Restate the listing word for word; omit the images.

═══

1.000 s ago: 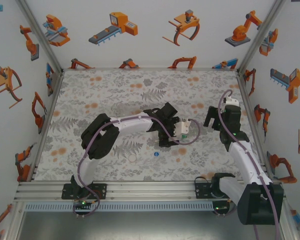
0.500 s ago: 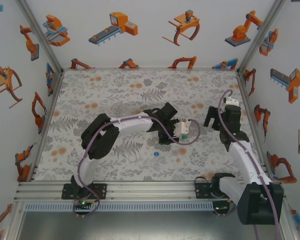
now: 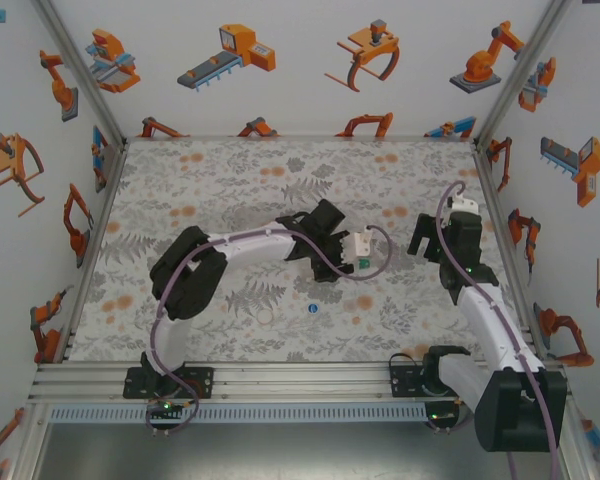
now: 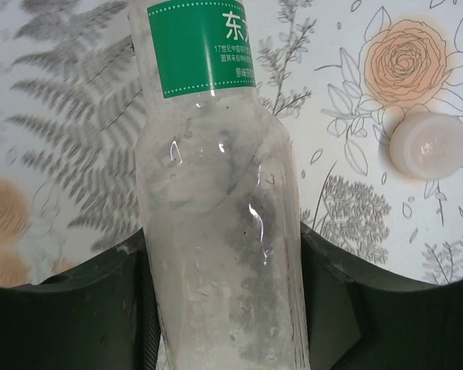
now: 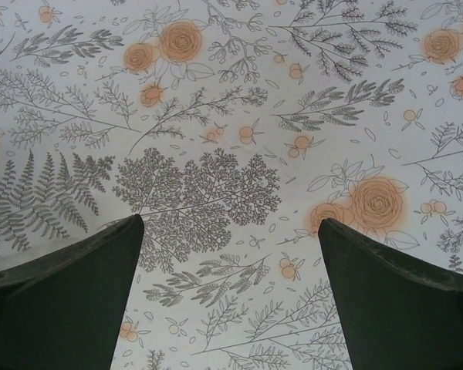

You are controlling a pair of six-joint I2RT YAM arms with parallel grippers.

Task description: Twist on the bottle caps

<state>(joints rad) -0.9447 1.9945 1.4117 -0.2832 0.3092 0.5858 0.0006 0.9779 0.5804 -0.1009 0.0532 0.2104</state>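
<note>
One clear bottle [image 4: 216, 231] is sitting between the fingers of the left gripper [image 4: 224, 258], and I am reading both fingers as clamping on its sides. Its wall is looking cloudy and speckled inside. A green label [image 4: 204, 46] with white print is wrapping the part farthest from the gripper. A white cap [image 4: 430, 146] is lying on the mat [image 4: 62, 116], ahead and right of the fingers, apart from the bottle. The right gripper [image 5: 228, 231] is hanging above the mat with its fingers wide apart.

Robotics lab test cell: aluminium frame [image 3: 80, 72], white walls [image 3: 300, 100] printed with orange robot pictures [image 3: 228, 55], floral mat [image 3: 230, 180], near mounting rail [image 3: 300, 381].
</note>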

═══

- **RESPONSE TO THIS TASK**:
1.000 s ago: 
0.500 s ago: 
now: 
now: 
now: 

You are controlling a pair of six-joint I2RT YAM arms with parallel grippers.

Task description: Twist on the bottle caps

<state>(joints rad) -0.9447 1.9945 1.4117 -0.2832 0.3092 0.5858 0.0006 0.9779 0.5804 -0.1009 0.0532 0.2104</state>
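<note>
One clear bottle [image 4: 216, 231] is sitting between the fingers of the left gripper [image 4: 224, 258], and I am reading both fingers as clamping on its sides. Its wall is looking cloudy and speckled inside. A green label [image 4: 204, 46] with white print is wrapping the part farthest from the gripper. A white cap [image 4: 430, 146] is lying on the mat [image 4: 62, 116], ahead and right of the fingers, apart from the bottle. The right gripper [image 5: 228, 231] is hanging above the mat with its fingers wide apart.

Robotics lab test cell: aluminium frame [image 3: 80, 72], white walls [image 3: 300, 100] printed with orange robot pictures [image 3: 228, 55], floral mat [image 3: 230, 180], near mounting rail [image 3: 300, 381].
</note>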

The output is finished, and nothing else is needed.